→ **RECORDED DATA**
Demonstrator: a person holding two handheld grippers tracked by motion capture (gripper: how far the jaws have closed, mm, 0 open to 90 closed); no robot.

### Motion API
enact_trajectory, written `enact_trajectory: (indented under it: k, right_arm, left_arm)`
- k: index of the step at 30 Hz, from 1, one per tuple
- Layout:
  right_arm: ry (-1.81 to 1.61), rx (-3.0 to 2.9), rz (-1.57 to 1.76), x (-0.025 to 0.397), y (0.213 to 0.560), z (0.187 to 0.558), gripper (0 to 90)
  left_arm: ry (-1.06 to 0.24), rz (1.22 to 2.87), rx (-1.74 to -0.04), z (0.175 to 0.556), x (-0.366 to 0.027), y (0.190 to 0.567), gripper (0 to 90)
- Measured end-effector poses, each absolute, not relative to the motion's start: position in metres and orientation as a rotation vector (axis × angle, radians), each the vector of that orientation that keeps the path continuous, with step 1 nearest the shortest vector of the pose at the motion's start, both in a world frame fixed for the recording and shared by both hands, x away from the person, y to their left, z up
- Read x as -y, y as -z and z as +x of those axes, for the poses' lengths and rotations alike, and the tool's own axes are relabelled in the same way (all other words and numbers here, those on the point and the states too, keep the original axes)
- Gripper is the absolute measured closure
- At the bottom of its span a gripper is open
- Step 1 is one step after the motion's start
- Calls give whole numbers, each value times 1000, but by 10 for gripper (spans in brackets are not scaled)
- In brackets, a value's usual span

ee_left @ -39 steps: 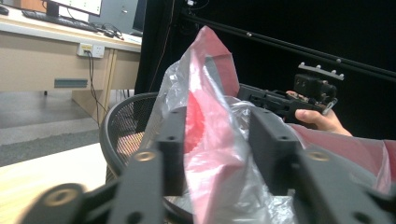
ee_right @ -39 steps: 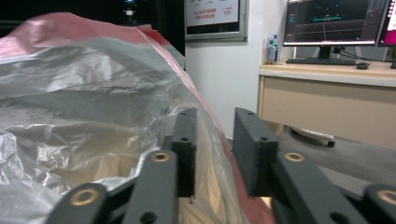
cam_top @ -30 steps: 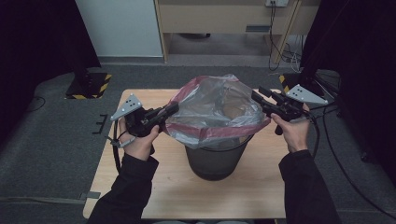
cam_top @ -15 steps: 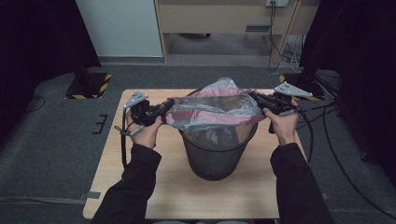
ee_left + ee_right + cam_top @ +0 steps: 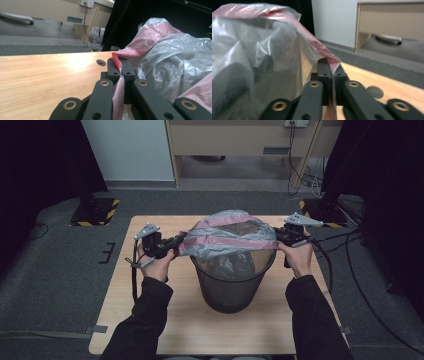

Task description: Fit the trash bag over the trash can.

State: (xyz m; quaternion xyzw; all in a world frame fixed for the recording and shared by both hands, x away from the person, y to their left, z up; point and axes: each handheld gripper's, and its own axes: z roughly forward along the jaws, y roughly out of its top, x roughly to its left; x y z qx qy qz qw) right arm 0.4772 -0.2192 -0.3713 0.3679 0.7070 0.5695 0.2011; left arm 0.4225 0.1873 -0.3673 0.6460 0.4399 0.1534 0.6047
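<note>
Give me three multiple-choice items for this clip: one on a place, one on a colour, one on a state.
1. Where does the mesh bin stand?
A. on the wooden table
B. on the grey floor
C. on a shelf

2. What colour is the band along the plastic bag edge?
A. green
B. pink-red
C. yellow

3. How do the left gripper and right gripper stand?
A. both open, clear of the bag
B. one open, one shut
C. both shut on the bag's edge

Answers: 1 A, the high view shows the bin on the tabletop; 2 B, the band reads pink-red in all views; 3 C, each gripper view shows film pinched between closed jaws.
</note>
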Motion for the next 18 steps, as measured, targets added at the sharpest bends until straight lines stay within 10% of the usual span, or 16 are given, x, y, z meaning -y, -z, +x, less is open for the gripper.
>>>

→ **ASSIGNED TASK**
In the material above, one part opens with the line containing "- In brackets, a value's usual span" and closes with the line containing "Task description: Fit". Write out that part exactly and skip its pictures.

→ **RESULT OF THIS EXERCISE**
- In brackets, a value's usual span

ee_left @ -39 steps: 
ee_right @ -39 steps: 
cam_top @ -30 steps: 
cam_top @ -15 steps: 
ee_left + ee_right + cam_top @ +0 steps: 

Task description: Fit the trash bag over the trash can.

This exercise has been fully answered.